Хэлла удивленно моргала, пытаясь понять, что происходит. Она не рисовала спокойно уже очень давно. Работа в «Интивее» немного помогала куда-то деть художественный запал, но это было другое… С тех пор, как умерла мама, Хэлле с трудом удавалось возвращаться к рисованию. В конце концов, ей нужно было учиться, присматривать за младшей сестрой, а после смерти Розы еще и обеспечивать ее и себя.
– Почему? – только и смогла вымолвить Хэлла.
– Сама сказала, что хотела быть художницей, – пожал плечами Рие.
Хэлла выдохнула. Она хотела сказать «спасибо», но не могла пересилить себя. Вместо этого она села, подтянув к себе папку с бумагой и упаковку карандашей. Выбрав один потверже, она приступила к наброску.
Когда она рисовала, весь мир замирал. Все словно бы выключалось, как и мысли. Оставалась только Хэлла, кончик карандаша и белый лист…

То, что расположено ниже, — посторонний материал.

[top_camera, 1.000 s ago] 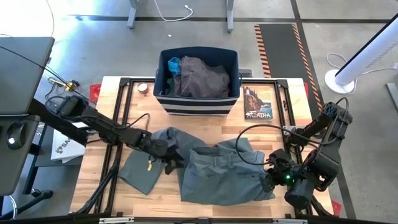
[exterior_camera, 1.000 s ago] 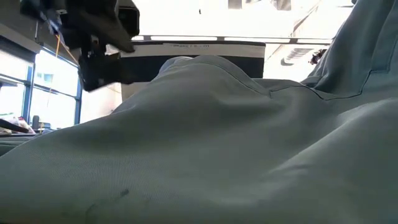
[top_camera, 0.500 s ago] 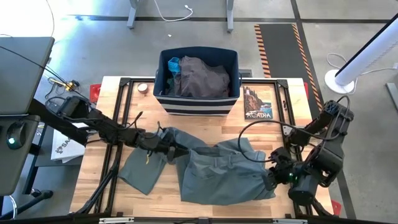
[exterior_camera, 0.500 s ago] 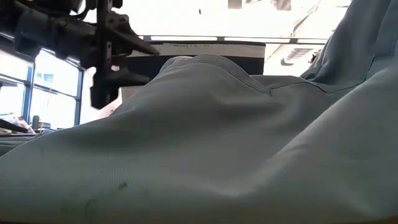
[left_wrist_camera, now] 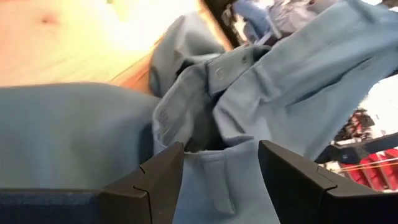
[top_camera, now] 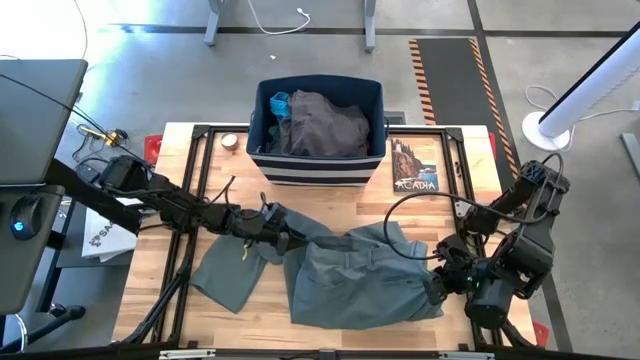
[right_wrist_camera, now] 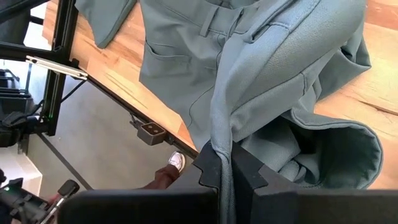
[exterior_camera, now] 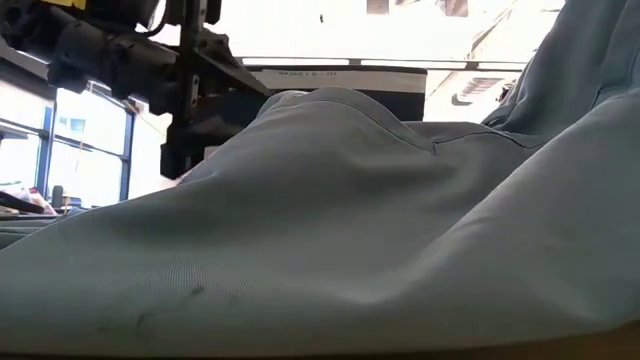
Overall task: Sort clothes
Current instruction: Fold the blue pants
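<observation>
A grey-green garment (top_camera: 350, 285) lies spread over the near half of the wooden table (top_camera: 200, 160), and it fills the low view (exterior_camera: 330, 240). My left gripper (top_camera: 288, 238) is open low over the garment's far left part. In its wrist view the two fingers stand on either side of a raised, stitched fold (left_wrist_camera: 217, 155). My right gripper (top_camera: 438, 283) is shut on the garment's right end and raised above the table. Dark grey-brown clothes (top_camera: 325, 125) and a bright blue piece (top_camera: 278, 101) lie in the navy striped bin (top_camera: 262, 140). My left gripper comes at the garment nearly level from the table's left; I cannot tell whether its fingers (left_wrist_camera: 168, 174) touch the cloth. My right gripper pinches a bunched fold of the garment's right end (right_wrist_camera: 222, 140) between its two fingers, slanting down from above. The cloth falls slack from the fingers to the table, where the remainder lies.
The bin stands at the table's far middle. A picture card (top_camera: 415, 166) lies to its right and a small tape roll (top_camera: 230, 142) to its left. A black frame (top_camera: 200, 200) runs along the table's edges. Bare wood shows at the far left and right.
My left gripper has moved toward the table's right along the garment, sinking a little and tipping from pointing down to nearly level, with its wrist rolling. Its fingers stay open. The garment and my right gripper have kept their places.
</observation>
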You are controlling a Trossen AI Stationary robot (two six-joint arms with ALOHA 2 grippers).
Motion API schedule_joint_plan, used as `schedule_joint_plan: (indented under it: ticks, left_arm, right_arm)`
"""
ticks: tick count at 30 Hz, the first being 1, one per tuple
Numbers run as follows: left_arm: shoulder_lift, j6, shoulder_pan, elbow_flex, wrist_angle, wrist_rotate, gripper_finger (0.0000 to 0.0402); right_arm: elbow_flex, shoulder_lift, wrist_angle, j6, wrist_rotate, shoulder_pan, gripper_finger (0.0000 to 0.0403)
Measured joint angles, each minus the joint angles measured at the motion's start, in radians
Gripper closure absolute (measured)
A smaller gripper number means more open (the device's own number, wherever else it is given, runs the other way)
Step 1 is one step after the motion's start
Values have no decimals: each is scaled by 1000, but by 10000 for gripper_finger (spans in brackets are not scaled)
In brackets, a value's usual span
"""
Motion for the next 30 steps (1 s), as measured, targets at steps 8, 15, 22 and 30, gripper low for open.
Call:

Заглянула Лира, оставила панкейки. Хэлла не отвлекалась, она продолжала рисовать, но, когда Рие протянул ей кусочек, съела его не задумываясь. Так он, кажется, скормил ей парочку. По крайней мере, желудок, привыкший голодать, отяжелел. Хэлла просидела над рисунком не слишком долго, но ноги успели онеметь, пришлось лечь на живот, подложив под грудь подушку, и продолжить рисовать. К тому времени пальцы уже сжимали свежезаточенный карандаш. Точил его, разумеется, Рие, Хэлле он нож все еще не доверял…
В обед он снова умудрился подкормить ее печеньем, ехидно прокомментировав свой успех:
– Если бы я раньше знал, насколько это тебя увлекает, давно бы притащил эти дурацкие карандаши.
Хэлла не стала ему говорить, что притащи он их раньше, она тоже была бы рада. Процесс создания изображения здорово ее увлекал. Когда она училась, ее любимыми парами были те, где требовалось создать рисунок руками, а затем оживить его с помощью магии. Магия была наукой, точной, с формулами, заклинаниями и пассами, но в такие моменты она ощущалась как настоящее волшебство из сказок.
Когда очертания лица на бумаге стали отчетливее, Хэлла закрыла глаза, сосредотачиваясь на магии внутри себя. Нужно направить энергию, обличить ее в символы, и тогда случится чудо.
Рие, почувствовав чужую силу, поднялся, подходя ближе. То ли заинтересовался, то ли обеспокоился. Хэлла на его лицо не смотрела, потому сказать не могла. Она сосредоточенно рисовала в воздухе глифы, оставляющие полупрозрачный свет в воздухе. А затем осторожно, чтобы не смазать, прижала ладонь к рисунку. И он ожил…
Ожило нарисованное лицо. Глаза моргнули, губы растянулись в улыбке. Голова качнулась, и волосы заструились по плечу. Милая девушка с листа бумаги радостно, но беззвучно смеялась, разглядывая Хэллу. Упавшая слезинка прокатилась по штрихам, оставляя влажный след на бумаге, а девушка на картине вернулась в прежнее положение и застыла.